Il quadro politico e sociale
Qual’era, all’origine della storia di famiglia, la situazione politica, sociale ed economica della zona di Beduzzo? La domanda non è ovviamente semplice. Il territorio di Beduzzo, sede dell’omonima pieve, ricadeva nel Ducato di Milano e sotto il diretto controllo della famiglia Rossi. I Visconti avevano acquisito la zona di Parma e Piacenza circa nel 1344 e, dopo una parentesi in cui Parma era stata occupata dagli Estensi (1409 – 1420), era rientrata nell’orbita dello Stato milanese. Oltre il crinale del monte che sovrasta Beduzzo le terre erano soggette ad altre famiglie potenti, come ad esempio i Fieschi con Calestano, posto a cavallo delle valli del Parma e della Baganza, loro feudo già nel XIII secolo e fino alla prima metà del ‘600, quando passò alla famiglia Tarasconi. Ma il versante della valle che qui interessa risulta inserito invece stabilmente nei possessi della famiglia Rossi.
I conti Rossi, feudatari di Beduzzo
Cominciamo quindi con una brevissima premessa sulle vicende dei Rossi di Parma, estratta dalla relativa voce dell’Enciclopedia Treccani: potenti soprattutto nei secoli XIII - XIV, si estinsero nel 1825. Fin verso la metà del secolo XIII i Rossi furono, come la loro città, partigiani dell’imperatore; poi (1245) cambiarono campo, a causa del matrimonio di Bernardo d’Orlando con la sorella di Innocenzo IV. Mentre il ramo principale s’estinse al principio del secolo XIV, la discendenza fu continuata da Guglielmo, i cui figli, Marsilio, Rolando e Pietro, quali vicari imperiali, riuscirono per un certo tempo ad assicurarsi la signoria di Parma e anche di Lucca, che poi (1335) furono costretti a cedere agli Scaligeri. Rifugiatisi a Venezia, i Rossi furono i maggiori condottieri dell’esercito veneto-fiorentino contro gli Scaligeri, riuscendo a restaurare in Padova la signoria carrarese. Marsilio e Pietro morirono in questa guerra (1337). I Rossi furono poi al servizio dei Visconti, aiutandoli a conquistare Parma (1345). Al crollo del ducato visconteo, Pier Maria fu (1404) signore di Parma con Ottobono Terzi, poi suo acerrimo rivale. Ludovico il Moro bandì da Parma i Rossi, i quali riebbero i beni da Luigi XII (1500). In un primo momento i Rossi furono in competizione coi nuovi signori di Parma, i Farnese, poi si rassegnarono a mettersi al loro servizio.

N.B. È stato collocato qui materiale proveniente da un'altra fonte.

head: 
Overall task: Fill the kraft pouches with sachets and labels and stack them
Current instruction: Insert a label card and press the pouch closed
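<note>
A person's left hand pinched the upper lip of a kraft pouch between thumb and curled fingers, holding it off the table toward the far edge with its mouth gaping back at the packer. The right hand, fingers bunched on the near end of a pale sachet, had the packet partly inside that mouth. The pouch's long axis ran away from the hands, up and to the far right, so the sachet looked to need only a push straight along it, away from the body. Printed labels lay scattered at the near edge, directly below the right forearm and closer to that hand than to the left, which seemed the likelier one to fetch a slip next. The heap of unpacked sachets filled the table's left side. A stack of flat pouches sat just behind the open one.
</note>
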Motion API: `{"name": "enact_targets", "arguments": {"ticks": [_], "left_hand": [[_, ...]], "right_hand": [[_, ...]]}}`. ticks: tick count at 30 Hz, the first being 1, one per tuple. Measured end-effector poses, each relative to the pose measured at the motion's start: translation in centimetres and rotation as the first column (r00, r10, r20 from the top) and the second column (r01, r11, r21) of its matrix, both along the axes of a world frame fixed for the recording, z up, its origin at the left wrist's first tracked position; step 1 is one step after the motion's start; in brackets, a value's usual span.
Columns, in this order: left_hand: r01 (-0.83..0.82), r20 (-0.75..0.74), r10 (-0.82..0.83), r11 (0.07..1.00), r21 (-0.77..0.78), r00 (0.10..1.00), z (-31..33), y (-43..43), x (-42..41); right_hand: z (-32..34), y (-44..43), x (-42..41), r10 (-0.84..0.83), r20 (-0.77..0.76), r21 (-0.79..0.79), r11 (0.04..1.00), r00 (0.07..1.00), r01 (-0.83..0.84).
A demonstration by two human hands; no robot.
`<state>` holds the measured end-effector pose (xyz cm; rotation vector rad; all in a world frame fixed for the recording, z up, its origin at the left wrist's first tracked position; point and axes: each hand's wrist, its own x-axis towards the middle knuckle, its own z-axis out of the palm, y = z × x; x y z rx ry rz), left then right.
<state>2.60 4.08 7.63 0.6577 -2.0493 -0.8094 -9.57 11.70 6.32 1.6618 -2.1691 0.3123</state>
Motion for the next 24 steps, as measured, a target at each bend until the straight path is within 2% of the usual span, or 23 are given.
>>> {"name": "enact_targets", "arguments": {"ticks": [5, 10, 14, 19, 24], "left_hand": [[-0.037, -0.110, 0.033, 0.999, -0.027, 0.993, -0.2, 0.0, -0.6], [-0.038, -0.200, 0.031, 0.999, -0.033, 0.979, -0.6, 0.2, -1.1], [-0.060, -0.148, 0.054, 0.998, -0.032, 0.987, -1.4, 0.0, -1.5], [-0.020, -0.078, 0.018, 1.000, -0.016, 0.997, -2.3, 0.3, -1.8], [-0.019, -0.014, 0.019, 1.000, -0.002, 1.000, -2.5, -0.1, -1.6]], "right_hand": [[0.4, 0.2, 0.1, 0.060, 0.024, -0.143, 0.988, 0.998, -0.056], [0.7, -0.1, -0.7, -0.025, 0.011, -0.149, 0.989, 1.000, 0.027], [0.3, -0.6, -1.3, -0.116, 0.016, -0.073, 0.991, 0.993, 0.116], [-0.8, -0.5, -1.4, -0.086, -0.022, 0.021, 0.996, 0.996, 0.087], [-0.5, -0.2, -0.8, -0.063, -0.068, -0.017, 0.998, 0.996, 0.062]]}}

Dopo questa rapidissima panoramica, vediamo invece più in dettaglio la situazione locale.
Il Quattrocento vede la nascita degli Stati regionali ed il superamento di Comuni e Signorie cittadine, tuttavia, nonostante lo sforzo per giungere a stati omogenei con solide strutture centralizzate, in essi, in particolare in quello che ci interessa, sono ancora presenti particolarismi signorili di lontana origine feudale che mantengono vitalità e potenza. La collocazione fisica di queste signorie, una sorta di “stati nello stato” è generalmente in zone periferiche e montagnose, lontano dall’influenza delle città e al sicuro da attacchi militari. I Rossi di Parma ne sono un tipico esempio.
A livello politico si assiste al tentativo dello Stato principesco in via di consolidamento di ridefinire a proprio vantaggio tali autonomie signorili del contado, sanzionando l’esistente potere delle famiglie nobiliari, di regola di antica origine ecclesiastica o imperiale, con nuove investiture su base diversa, che implicavano in ogni caso un riconoscimento del potere centrale e per i feudatari una derivazione del proprio da questo. Paradossalmente, quindi, almeno in apparenza, lo sforzo di unificazione passò attraverso il riconoscimento dei citati particolarismi. Ciò è vero anche per tali formazioni nell’arco appenninico, dove esse sono numerose: tra queste è molto noto il cosiddetto “Stato Pallavicino”, della famiglia omonima, tra Parma e Piacenza. Altre minori si erano costituite intorno a rocche o abitati rurali sotto il potere di famiglie nobiliari1 .
Anche nel caso di quella dei Rossi, ufficialmente i suoi territori appaiono soggetti alla città di Parma, tuttavia essi sono controllati, nel ‘400, da uno dei più vivaci esponenti di tale famiglia, Pietro Maria. Fa amministrare la giustizia da suoi funzionari, gli uomini dei suoi territori gli obbediscono, probabilmente trovano in lui un difensore nei confronti delle pretese fiscali del comune di Parma. Di quest’ultimo fatto si può trovare forse indiretta conferma nel fatto che, seppur in quel momento sotto signoria estense e non viscontea, il territorio del comune di Corniglio non risulta sottoposto a imposizione nell’estimo del sale redatto nel 1415, mentre a Beduzzo risulta attribuita la somma dovuta, ma non concretamente ripartita fra gli abitanti2.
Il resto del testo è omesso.